* Work instruction: Check every line below for the string "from". Copy the ones that have it.

-----

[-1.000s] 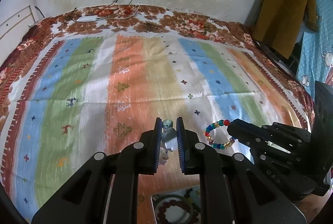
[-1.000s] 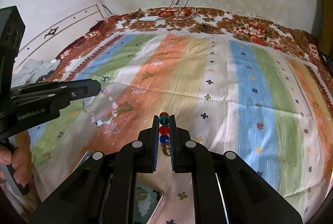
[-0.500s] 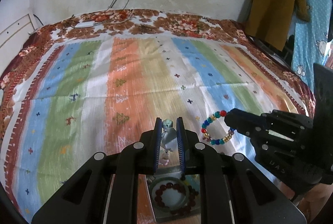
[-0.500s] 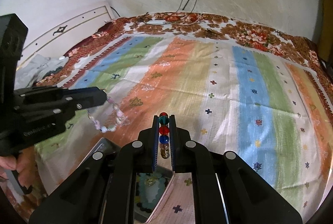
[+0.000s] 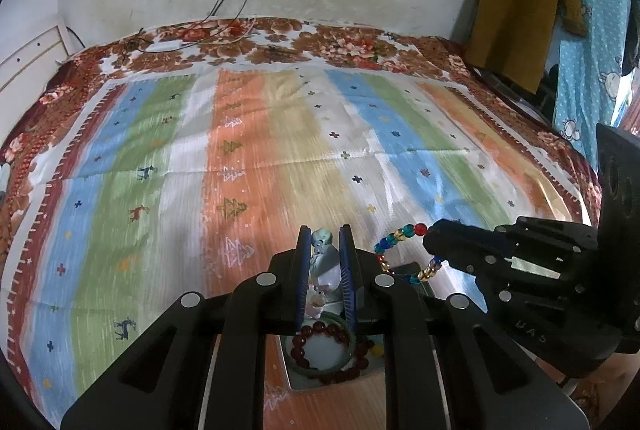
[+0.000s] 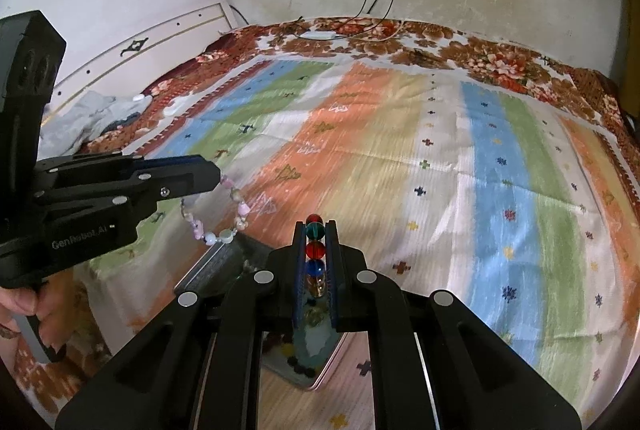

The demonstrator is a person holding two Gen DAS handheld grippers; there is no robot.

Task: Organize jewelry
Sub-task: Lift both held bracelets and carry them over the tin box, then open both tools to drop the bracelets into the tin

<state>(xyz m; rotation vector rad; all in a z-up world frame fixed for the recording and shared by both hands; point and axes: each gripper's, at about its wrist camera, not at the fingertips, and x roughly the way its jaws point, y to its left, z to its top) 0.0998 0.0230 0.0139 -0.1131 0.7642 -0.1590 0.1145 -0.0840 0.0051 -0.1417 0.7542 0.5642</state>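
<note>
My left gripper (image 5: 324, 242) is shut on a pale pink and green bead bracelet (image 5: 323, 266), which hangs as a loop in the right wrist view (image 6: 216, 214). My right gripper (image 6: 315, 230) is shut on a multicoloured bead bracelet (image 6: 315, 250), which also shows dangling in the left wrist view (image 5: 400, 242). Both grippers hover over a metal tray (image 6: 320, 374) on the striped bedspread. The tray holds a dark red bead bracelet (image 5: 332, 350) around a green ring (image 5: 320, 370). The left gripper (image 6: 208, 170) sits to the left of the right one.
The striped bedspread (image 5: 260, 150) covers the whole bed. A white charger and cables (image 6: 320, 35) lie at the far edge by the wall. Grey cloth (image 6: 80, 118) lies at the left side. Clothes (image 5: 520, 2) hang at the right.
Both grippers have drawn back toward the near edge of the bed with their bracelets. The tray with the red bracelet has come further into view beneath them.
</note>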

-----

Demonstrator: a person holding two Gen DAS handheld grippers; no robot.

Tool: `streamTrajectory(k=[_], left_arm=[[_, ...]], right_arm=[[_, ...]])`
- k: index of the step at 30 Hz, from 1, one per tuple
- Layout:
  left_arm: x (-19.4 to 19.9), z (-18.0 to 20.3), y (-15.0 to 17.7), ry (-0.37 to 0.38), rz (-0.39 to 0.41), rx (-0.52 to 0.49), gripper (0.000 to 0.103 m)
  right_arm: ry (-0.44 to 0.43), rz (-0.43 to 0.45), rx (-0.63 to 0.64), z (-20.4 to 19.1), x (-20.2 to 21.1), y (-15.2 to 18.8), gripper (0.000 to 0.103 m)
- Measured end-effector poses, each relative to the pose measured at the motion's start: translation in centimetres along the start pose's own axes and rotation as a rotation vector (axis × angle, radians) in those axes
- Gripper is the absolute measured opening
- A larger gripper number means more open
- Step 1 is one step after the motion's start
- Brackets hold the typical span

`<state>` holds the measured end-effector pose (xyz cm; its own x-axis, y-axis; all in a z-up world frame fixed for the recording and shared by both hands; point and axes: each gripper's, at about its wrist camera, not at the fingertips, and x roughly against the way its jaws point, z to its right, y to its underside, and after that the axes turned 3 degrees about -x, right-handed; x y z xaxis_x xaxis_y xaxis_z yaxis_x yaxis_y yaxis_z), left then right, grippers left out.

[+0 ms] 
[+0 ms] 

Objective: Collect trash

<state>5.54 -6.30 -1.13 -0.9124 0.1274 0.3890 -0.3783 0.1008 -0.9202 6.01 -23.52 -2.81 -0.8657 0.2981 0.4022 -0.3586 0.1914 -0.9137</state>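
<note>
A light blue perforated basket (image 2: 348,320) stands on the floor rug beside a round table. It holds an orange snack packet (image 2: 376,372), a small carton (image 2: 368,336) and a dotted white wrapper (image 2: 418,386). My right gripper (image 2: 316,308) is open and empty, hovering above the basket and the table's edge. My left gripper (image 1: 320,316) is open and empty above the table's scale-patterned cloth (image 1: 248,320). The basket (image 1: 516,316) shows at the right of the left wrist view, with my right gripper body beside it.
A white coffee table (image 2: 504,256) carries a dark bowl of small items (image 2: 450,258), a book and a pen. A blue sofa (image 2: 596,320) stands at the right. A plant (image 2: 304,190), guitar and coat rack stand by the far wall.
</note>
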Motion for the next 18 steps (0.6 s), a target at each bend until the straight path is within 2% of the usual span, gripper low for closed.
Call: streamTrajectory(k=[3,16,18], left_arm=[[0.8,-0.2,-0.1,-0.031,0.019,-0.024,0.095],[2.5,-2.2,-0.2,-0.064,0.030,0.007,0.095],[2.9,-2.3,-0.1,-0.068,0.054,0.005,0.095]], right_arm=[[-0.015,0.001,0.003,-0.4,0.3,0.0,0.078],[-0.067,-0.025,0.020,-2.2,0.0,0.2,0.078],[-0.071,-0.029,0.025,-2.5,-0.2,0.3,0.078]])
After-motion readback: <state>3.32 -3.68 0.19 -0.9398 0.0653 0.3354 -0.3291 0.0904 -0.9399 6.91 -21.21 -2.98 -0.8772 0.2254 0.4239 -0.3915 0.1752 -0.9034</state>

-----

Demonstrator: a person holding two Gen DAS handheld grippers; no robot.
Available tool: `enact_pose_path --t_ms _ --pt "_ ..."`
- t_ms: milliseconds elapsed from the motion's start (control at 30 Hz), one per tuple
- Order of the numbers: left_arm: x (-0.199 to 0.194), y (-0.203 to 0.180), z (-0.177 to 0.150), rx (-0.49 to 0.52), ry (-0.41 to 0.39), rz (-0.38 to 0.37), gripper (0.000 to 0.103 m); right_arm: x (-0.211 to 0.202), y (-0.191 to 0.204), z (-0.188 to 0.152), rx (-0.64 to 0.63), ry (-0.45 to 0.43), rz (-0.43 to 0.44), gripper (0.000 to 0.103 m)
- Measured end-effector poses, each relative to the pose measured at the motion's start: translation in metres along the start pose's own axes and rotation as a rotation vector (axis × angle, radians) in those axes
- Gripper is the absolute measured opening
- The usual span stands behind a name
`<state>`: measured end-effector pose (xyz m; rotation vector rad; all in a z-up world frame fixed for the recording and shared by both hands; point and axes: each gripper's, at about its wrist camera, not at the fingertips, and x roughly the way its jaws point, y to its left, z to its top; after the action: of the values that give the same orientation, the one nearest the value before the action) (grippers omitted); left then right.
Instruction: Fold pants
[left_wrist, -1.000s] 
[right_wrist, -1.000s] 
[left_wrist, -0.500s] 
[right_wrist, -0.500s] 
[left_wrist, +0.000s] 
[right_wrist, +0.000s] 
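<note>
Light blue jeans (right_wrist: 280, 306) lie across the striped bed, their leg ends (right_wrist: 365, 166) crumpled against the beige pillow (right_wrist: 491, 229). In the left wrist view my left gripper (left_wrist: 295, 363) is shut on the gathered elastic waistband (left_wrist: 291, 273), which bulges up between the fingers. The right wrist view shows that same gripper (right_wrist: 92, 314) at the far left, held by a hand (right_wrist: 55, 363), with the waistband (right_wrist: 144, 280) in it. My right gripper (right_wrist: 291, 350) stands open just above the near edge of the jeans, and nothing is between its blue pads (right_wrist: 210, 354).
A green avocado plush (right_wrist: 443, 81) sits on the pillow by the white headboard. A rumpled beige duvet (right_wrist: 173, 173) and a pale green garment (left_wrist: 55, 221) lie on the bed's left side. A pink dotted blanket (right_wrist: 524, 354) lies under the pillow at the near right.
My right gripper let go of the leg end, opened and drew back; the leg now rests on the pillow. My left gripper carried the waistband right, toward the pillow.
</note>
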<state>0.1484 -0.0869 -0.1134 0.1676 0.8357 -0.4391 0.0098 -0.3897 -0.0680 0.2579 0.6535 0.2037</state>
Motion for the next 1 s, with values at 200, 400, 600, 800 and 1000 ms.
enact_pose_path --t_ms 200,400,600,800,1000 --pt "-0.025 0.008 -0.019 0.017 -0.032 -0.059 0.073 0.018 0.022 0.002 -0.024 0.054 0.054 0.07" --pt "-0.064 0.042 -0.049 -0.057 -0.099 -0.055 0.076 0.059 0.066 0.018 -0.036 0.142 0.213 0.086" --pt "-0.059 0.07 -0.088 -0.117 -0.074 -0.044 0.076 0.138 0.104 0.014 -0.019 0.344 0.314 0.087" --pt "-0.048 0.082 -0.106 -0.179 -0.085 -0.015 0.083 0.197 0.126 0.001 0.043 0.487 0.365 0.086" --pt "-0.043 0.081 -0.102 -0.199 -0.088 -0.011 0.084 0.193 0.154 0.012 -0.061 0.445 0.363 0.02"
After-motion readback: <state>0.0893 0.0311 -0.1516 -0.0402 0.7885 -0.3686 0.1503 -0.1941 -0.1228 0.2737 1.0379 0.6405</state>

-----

* Solution to this problem:
- k: index of the step at 30 Hz, from 1, one per tuple
- t_ms: milliseconds elapsed from the motion's start (control at 30 Hz), one per tuple

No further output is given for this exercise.